Metal isn't new, it's older than Vulkan, and by some metrics I would consider it better.
For one, the learning curve is much smoother: you can get something up on screen quickly, but only later discover the advanced features like argument buffers, manual hazard tracking, etc.
We are talking 4 years old (3 for desktop) years old vs 2 years old, you're kidding yourself if you think either is established by virtue of being old vs new. That comparison was only fair with OpenGl.
Erm, not really. I have implemented a reasonably serious PBR renderer in Vulkan on Mac on top of MoltenVK, and the C API is not at all an obstacle. Swift/C interop is fairly straightforward, and Objective C is a superset of C so that is a total non-issue.
The ability to easily integrate the wealth of C libraries directly into your high-level code (as opposed to, say, the verbosity of implementing a JNI) is one of the strengths of Swift.
What's a C++14 shader? Metal uses MSL last time I checked...
> manually compilation of shaders
The toolchain for this in Vulkan is pretty solid. It's actually nice to be able to write shaders in a high-level language, and then compile them down to SPIR-V which is more likely to be interpreted consistently across drivers than a high-level language.
Yes but there's nothing surprising about the Walled Garden Company promoting their own snowflake version of Vulkan and insisting everyone who wants to run software must do things their way. This is the same company who has totally locked down the tooling to create and publish iOS apps to only be possible on their hardware.
To be fair, Metal is more than a "snowflake version of Vulkan". For one thing, it was in production before vulkan, largely to address the issue of OpenGL's overhead on mobile devices, and basically it achieves that goal. Also there are certain things which are exposed in Metal which are not in Vulkan, for instance more control over the tile memory which mobile GPUs use. So it's not as if there is no reason for Metal to exist (of course I would be happier if Apple contributed to Khronos to get those features in Vulkan instead).

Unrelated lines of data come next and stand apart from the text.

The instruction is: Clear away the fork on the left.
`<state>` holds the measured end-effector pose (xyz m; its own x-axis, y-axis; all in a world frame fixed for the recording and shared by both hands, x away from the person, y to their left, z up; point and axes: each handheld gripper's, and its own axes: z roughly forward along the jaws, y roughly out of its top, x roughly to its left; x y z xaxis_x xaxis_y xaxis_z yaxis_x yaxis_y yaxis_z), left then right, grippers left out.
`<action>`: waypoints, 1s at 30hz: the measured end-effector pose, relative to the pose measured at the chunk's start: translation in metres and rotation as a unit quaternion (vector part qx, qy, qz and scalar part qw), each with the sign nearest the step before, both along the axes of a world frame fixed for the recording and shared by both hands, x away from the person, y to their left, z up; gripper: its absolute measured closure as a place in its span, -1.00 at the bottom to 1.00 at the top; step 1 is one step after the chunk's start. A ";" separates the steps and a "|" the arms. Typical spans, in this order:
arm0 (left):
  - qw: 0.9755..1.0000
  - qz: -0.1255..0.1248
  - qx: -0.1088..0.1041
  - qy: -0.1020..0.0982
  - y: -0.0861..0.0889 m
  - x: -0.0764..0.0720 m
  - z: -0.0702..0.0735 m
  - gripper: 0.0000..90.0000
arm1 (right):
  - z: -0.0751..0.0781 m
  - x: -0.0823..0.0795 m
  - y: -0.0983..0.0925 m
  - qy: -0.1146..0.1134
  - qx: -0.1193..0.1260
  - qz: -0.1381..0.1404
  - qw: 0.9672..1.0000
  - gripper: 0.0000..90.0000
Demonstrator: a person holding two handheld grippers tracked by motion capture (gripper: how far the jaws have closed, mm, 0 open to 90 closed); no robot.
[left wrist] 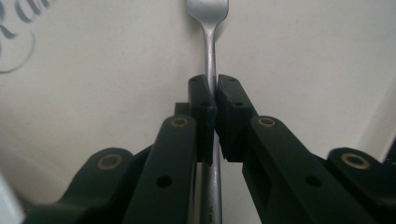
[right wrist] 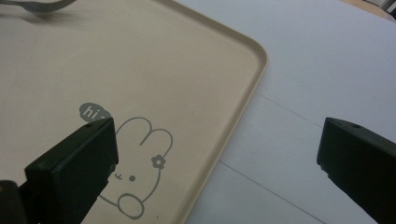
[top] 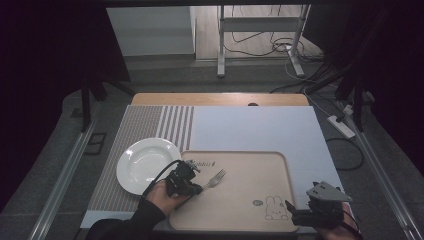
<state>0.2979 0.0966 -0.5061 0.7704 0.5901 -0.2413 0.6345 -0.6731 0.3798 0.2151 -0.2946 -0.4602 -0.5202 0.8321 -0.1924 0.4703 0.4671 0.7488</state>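
Note:
A metal fork lies over the left part of a beige tray printed with a rabbit drawing. My left gripper is shut on the fork's handle, and the tines point away from it. The left gripper view has both black jaws pressed against the handle above the tray's surface. My right gripper stands wide open at the tray's front right corner, nothing between its fingers. In the right gripper view the tray rim and the rabbit drawing lie between the jaws, the fork at top left.
A white plate rests to the left of the tray, on a striped mat. A pale sheet covers the wooden table behind the tray. Cables and a power strip lie on the floor to the right.

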 end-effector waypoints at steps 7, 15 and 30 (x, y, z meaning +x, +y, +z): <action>0.999 -0.001 -0.039 -0.023 0.004 0.003 0.011 0.75 | 0.000 0.000 0.000 0.001 -0.001 0.002 1.000 -1.00; 0.999 -0.041 -0.018 -0.018 -0.019 0.003 0.006 0.98 | 0.000 0.000 0.001 0.003 -0.003 0.004 1.000 -1.00; 0.999 -0.002 0.026 -0.025 -0.001 0.015 -0.001 0.98 | 0.000 0.000 0.001 0.005 -0.006 0.009 1.000 -1.00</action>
<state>0.3127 0.0958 -0.5069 0.7826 0.5985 -0.1715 0.6136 -0.6949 0.3749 0.2152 -0.2932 -0.4606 -0.5366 0.8205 -0.1972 0.4701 0.4847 0.7376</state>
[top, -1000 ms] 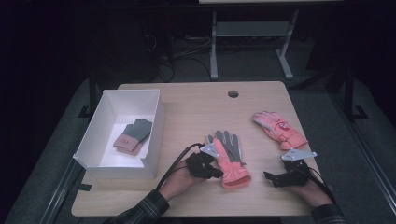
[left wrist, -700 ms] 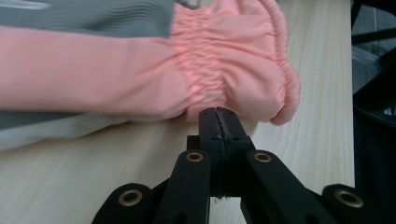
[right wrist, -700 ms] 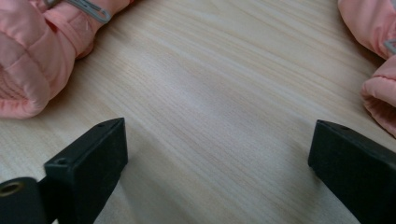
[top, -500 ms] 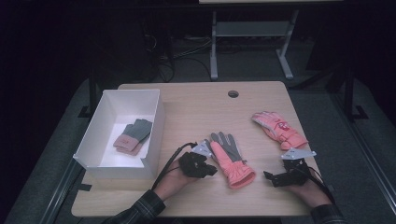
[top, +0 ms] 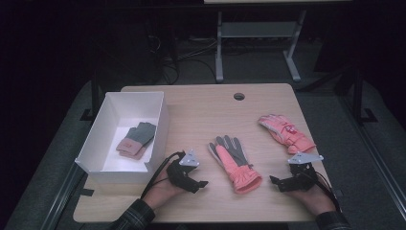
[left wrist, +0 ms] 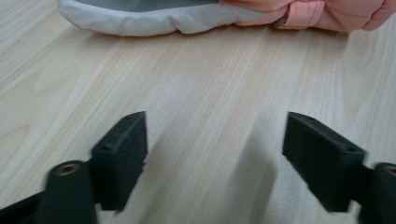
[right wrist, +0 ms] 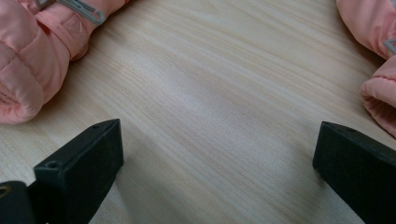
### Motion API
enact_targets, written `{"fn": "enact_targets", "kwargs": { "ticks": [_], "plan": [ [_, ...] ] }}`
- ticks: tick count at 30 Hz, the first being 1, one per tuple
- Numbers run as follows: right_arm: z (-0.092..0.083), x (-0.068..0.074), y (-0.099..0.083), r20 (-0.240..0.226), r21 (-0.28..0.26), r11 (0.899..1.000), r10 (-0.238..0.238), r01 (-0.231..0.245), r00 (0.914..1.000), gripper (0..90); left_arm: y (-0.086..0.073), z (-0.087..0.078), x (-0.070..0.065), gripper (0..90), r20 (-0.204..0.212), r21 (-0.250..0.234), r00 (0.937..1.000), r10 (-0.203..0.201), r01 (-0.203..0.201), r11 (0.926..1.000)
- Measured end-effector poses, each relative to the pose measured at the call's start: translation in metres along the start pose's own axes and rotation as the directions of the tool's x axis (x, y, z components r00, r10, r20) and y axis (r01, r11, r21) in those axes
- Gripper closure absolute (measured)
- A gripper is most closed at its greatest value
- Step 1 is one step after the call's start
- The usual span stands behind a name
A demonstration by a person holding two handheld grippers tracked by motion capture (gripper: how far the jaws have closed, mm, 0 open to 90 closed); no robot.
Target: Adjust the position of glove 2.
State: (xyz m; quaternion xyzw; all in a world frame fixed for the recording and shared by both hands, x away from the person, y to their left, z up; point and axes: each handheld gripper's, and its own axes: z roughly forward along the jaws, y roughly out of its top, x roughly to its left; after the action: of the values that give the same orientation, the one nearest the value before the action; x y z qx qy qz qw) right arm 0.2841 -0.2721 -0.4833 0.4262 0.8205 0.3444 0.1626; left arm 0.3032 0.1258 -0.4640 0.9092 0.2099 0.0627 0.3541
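Note:
A pink glove with a grey palm [top: 234, 163] lies flat in the middle of the wooden table [top: 206, 115], cuff toward me. Its edge runs along the top of the left gripper view [left wrist: 187, 14]. My left gripper [top: 198, 184] sits just left of the cuff; its jaws have just been opening and stand open [left wrist: 215, 154] over bare wood, nothing between them. A second pink glove [top: 285, 133] lies at the right. My right gripper [top: 275, 182] rests open [right wrist: 219, 158] between the two gloves, with one cuff [right wrist: 32, 60] on its left and the other glove [right wrist: 373, 46] on its right.
A white box [top: 160, 124] stands at the table's left, holding a small grey and pink pair of gloves [top: 136, 140]. A round cable hole [top: 239, 96] is near the far edge. The table's front edge is close to both hands.
The left gripper has opened and drawn back to the left, away from the middle glove's cuff. The glove stays on the table. The right gripper has not moved.

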Motion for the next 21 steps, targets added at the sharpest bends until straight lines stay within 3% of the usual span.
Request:
{"fn": "enact_targets", "kwargs": {
  "ticks": [4, 6, 11, 15, 21],
  "plan": [
    [0.000, 0.000, 0.000, -0.004, 0.000, 1.000, 0.003, -0.003, 1.0000, 1.2, -0.005, 0.004, -0.005, 14.5, -0.034, 0.000, 0.9989, 0.032, -0.032, 0.9995],
    [0.000, 0.000, 0.002, -0.005, 0.011, 1.000, 0.003, -0.003, 1.0000, 1.2, -0.009, 0.005, -0.004, 12.8, -0.032, -0.029, 0.9993, 0.017, -0.018, 0.9994],
    [-0.003, 0.000, 0.007, -0.022, 0.048, 0.999, -0.018, 0.019, 0.9996, 5.9, -0.017, 0.004, 0.000, 12.6, -0.010, -0.076, 0.9995, 0.030, -0.031, 0.9966],
    [-0.009, 0.000, 0.012, -0.036, 0.036, 0.999, -0.006, 0.007, 0.9993, 13.5, -0.017, 0.004, 0.000, 12.8, -0.010, -0.079, 0.9997, 0.023, -0.024, 0.9966],
    [-0.019, -0.002, 0.027, -0.040, 0.019, 1.000, -0.002, 0.003, 0.9992, 17.2, -0.017, 0.004, 0.001, 12.9, -0.009, -0.073, 0.9997, 0.025, -0.025, 0.9970]
  ]
}}
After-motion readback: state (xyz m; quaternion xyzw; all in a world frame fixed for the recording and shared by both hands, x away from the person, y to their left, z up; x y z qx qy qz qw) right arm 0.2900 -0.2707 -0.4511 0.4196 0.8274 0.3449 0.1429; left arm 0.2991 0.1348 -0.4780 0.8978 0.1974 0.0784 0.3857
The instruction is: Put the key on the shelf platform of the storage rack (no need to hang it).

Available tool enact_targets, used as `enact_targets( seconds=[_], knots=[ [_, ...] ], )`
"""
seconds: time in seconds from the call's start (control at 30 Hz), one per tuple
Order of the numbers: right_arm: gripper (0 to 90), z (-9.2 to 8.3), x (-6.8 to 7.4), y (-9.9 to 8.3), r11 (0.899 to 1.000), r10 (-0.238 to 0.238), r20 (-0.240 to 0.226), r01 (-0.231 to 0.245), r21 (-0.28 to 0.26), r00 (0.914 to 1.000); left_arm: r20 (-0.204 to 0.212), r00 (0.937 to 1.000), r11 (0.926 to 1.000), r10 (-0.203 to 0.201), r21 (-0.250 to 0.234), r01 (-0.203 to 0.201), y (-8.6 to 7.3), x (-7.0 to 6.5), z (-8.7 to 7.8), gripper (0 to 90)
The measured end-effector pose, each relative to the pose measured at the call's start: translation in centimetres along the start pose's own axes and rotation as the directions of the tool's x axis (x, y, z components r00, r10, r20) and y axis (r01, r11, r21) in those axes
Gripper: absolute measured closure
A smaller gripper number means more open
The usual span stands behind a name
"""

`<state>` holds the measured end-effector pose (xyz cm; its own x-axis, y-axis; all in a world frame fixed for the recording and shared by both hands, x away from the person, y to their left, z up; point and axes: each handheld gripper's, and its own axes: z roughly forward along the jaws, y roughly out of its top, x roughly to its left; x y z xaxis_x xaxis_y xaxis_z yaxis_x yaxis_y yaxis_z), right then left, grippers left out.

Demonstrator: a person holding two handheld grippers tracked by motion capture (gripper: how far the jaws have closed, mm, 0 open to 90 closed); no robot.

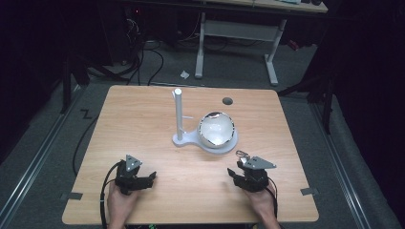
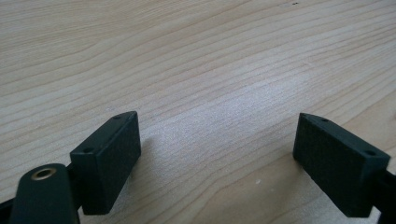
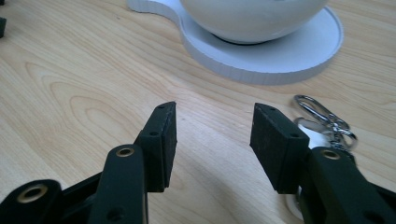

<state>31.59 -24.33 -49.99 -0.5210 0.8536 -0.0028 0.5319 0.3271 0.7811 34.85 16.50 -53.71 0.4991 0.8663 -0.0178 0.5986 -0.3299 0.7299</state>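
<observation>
A metal key clip (image 3: 327, 122) is seen lying flat on the wooden table (image 1: 143, 119), just in front of the white stand (image 1: 210, 143), off the rim of that stand's round base. In the high view the clip (image 1: 241, 154) lies on the near right side of the stand, well apart from the stand's upright post (image 1: 178, 114) with its small side peg. A shiny bowl (image 1: 216, 128) is seated on the round base.

The right gripper (image 3: 212, 135) is held just short of the clip, jaws spread with nothing between them. In the right gripper view the clip lies to the right of the gap, partly hidden behind the right-hand jaw, and its long axis runs slantwise, away from the stand toward the gripper. A white tag or fob seems to be attached under it, though this cannot be told for certain.

The left gripper (image 2: 215, 154) is held over bare wood on the far side from the clip, jaws also spread wide and empty.

The right gripper (image 1: 248, 174) is judged the nearer one by far. A small shift to its right is thought to be needed to bring the clip between the jaws. The stand's post is where such a clip would likely be hung.
</observation>
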Motion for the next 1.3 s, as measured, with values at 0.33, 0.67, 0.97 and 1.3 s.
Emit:
enact_targets(
  seconds=[0.33, 0.67, 0.97, 1.3],
  knots=[
    [49.7, -0.5, -1.8, 0.0, 1.0, 0.012, 0.066, -0.013, 0.012, 0.9977, 0.0, 1.0, 1.0, 0.001, 0.0, -0.001, 0.0, 0.0, 0.0, 15.4],
    [46.3, -0.5, -3.3, -0.4, 0.998, 0.046, 0.138, -0.05, 0.032, 0.9894, 0.0, 1.0, 1.0, 0.0, 0.0, 0.0, 0.0, 0.0, 0.0, 15.3],
    [43.0, 0.1, -4.7, -0.9, 0.993, 0.079, 0.152, -0.092, 0.075, 0.9852, 0.001, 1.0, 1.0, 0.0, 0.0, 0.0, 0.0, 0.0, 0.0, 15.3],
    [42.6, 1.2, -5.4, -1.4, 0.985, 0.122, 0.131, -0.136, 0.102, 0.9837, 0.0, 1.0, 1.0, 0.0, 0.0, 0.0, 0.0, 0.0, 0.0, 15.3]
  ],
)
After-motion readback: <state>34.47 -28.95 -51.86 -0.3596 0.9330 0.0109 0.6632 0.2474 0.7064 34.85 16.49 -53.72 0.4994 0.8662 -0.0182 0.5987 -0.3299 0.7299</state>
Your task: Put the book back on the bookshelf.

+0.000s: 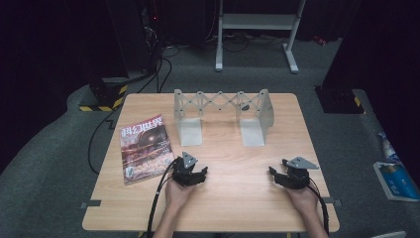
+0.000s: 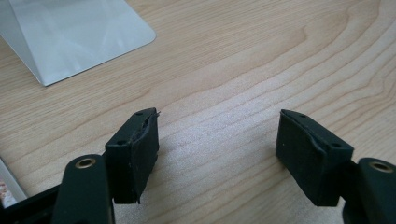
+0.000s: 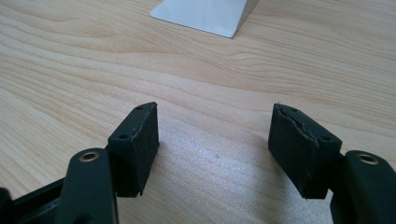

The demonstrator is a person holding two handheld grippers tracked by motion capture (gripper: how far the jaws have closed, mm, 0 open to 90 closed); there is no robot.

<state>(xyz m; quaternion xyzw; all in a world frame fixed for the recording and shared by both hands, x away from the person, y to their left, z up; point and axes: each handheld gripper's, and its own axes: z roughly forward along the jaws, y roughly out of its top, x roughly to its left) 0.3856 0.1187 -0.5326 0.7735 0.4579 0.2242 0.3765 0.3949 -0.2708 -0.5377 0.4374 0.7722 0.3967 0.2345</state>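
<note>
You are in a lab or recording studio, not a home. Your wooden desk (image 1: 213,198) stands alone on grey carpet (image 1: 346,134), ringed by black curtains. At eleven o'clock cables (image 1: 158,69) run to a dark equipment rack, with a yellow-and-black hazard-striped base (image 1: 106,96) beside it. At twelve o'clock stands a white metal frame (image 1: 257,29) on feet.

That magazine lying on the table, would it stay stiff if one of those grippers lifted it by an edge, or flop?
The magazine looks thin and lies flat, so it would probably droop when lifted by one edge. Its cover seems glossy, so it may slide readily on the smooth wooden table if pushed. It is likely light for its size, and pages could fan open unless pinched near the spine.
</note>
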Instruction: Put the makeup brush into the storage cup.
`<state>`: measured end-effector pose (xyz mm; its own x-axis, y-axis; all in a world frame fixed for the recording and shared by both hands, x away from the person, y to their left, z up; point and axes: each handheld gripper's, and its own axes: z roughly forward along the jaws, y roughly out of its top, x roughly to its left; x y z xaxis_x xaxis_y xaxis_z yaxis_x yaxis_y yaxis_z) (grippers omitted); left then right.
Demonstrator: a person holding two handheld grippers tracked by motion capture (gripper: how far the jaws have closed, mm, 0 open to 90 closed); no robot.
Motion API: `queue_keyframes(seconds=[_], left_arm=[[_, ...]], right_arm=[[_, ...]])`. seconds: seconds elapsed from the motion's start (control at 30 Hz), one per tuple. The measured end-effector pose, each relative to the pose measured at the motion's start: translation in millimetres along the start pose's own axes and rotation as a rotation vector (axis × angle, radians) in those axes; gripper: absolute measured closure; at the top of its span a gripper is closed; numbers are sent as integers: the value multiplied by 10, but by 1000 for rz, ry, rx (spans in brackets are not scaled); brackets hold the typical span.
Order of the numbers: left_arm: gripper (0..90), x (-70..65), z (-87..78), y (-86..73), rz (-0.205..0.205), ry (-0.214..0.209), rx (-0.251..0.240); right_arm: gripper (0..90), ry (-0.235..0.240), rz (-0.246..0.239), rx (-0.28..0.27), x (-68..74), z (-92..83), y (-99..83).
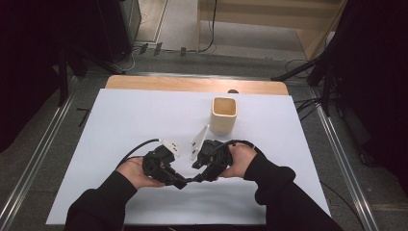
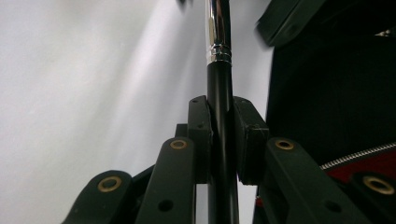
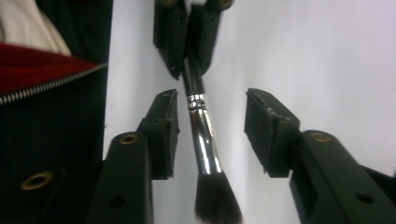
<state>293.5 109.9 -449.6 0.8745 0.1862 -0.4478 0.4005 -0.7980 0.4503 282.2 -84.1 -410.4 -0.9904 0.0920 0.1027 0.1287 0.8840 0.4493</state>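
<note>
Two sets of fingers meet over one makeup brush [image 3: 201, 135] at about 6 o'clock on the worktop [image 1: 120, 120], just in front of the person.

Left gripper [image 2: 221, 140]: fingers [image 2: 200, 135] clenched on the brush's black handle, pads pressing it from both sides. The chrome ferrule runs on past them toward 12 o'clock in the left gripper view.

Right gripper [image 3: 210, 133]: fingers [image 3: 161, 130] released, standing part-open on either side of the ferrule with a gap on both sides; neither pad touches the metal. The dark bristle tuft sits at 6 o'clock in the right gripper view, the left gripper's closed fingers at 12 o'clock.

High view: left gripper [image 1: 180, 183] and right gripper [image 1: 197, 177] tip to tip, the brush a short dark bar between them, both hands low over the white sheet. Black sleeves enter from 6 o'clock.

Progress, as I judge it: the work looks like passing the brush between hands, then standing it in the cream square cup [image 1: 224, 114], which is at about 1 o'clock from the hands, near but apart, and looks empty. The brush now hangs on the left grip alone, so the handover reads as done or nearly so. Left to do: carry the brush to the cup and drop it in.

A red-lined zip on the person's dark jacket [image 2: 355, 158] shows at the frame edge.
</note>
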Motion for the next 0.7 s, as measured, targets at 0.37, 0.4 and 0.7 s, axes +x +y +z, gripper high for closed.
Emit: queue_keyframes(seconds=[0.37, 0.4, 0.7], left_arm=[[797, 98, -62, -73, -88, -1, -61], [798, 98, -67, -79, -90, 8, -69], [798, 148, -102, -129, -133, 17, -116]], right_arm=[[439, -64, 136, -119, 22, -160, -230], [418, -71, 152, -130, 35, -171, -250], [313, -74, 257, -208, 110, -198, -414]])
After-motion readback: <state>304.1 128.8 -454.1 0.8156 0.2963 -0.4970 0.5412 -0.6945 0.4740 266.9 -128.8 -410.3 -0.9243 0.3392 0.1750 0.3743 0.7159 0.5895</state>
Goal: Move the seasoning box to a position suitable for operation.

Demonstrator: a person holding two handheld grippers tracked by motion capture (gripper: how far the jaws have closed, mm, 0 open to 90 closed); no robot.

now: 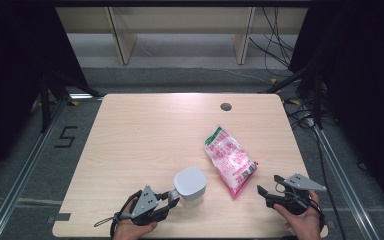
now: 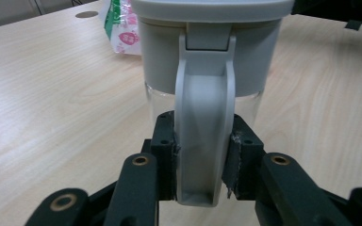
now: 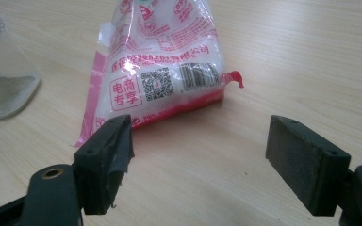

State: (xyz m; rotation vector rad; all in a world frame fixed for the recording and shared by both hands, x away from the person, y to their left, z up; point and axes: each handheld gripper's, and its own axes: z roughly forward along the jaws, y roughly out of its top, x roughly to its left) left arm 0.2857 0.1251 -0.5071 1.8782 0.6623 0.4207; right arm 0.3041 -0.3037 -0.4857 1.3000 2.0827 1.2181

But the walled garden approach seems counterproductive here. In the days of Microsoft's dominance Apple made an effort to make windows formats usable on Apple because that meant it would be easier for consumers to switch to Apple without worrying about losing all their stuff from Windows. With regard to applications in which graphics API's are relevant (i.e. games) Apple still has a minuscule market-share, and it seems like they would be well served by adopting the dominant technology. Lock-in only works if you're already winning.
Some devs are so obsessed complaining about Metal that most aren't aware that UWP and Windows Store are DirectX only.
An advantage of all proprietary 3D APIs is the amount of out-of-box infrastructure code, debugging tools and having progressed beyond C, while Khronos APIs are still mostly C, and requiring creating mini-engine from scratch after fishing for libs.
I don't really see the issue with C APIs. IMO C is a fantastic integration point for a library which wants to have the widest reach possible. Interoperability with C is a solved problem in a wide variety of languages, so C APIs tend to be easy to integrate. Also since C is a fairly thin abstraction on top of what a computer actually does, good C APIs tend not to be opinionated about how they should be integrated.
I would consider working with C APIs to be a basic programming skill.
> With regard to applications in which graphics API's are relevant (i.e. games) Apple still has a minuscule market-share, and it seems like they would be well served by adopting the dominant technology. Lock-in only works if you're already winning.
Except Metal is the dominant API on almost all Apple platforms. Metal supported-iOS devices are at 700 million (last year's WWDC stat) and majority of games are using Metal on iOS. You can't ignore that market, iOS games are very profitable.
Well as you say, Metal is really for iOS. And I think the evidence points to Apple caring much more about iOS than the Mac. So it makes sense from that perspective.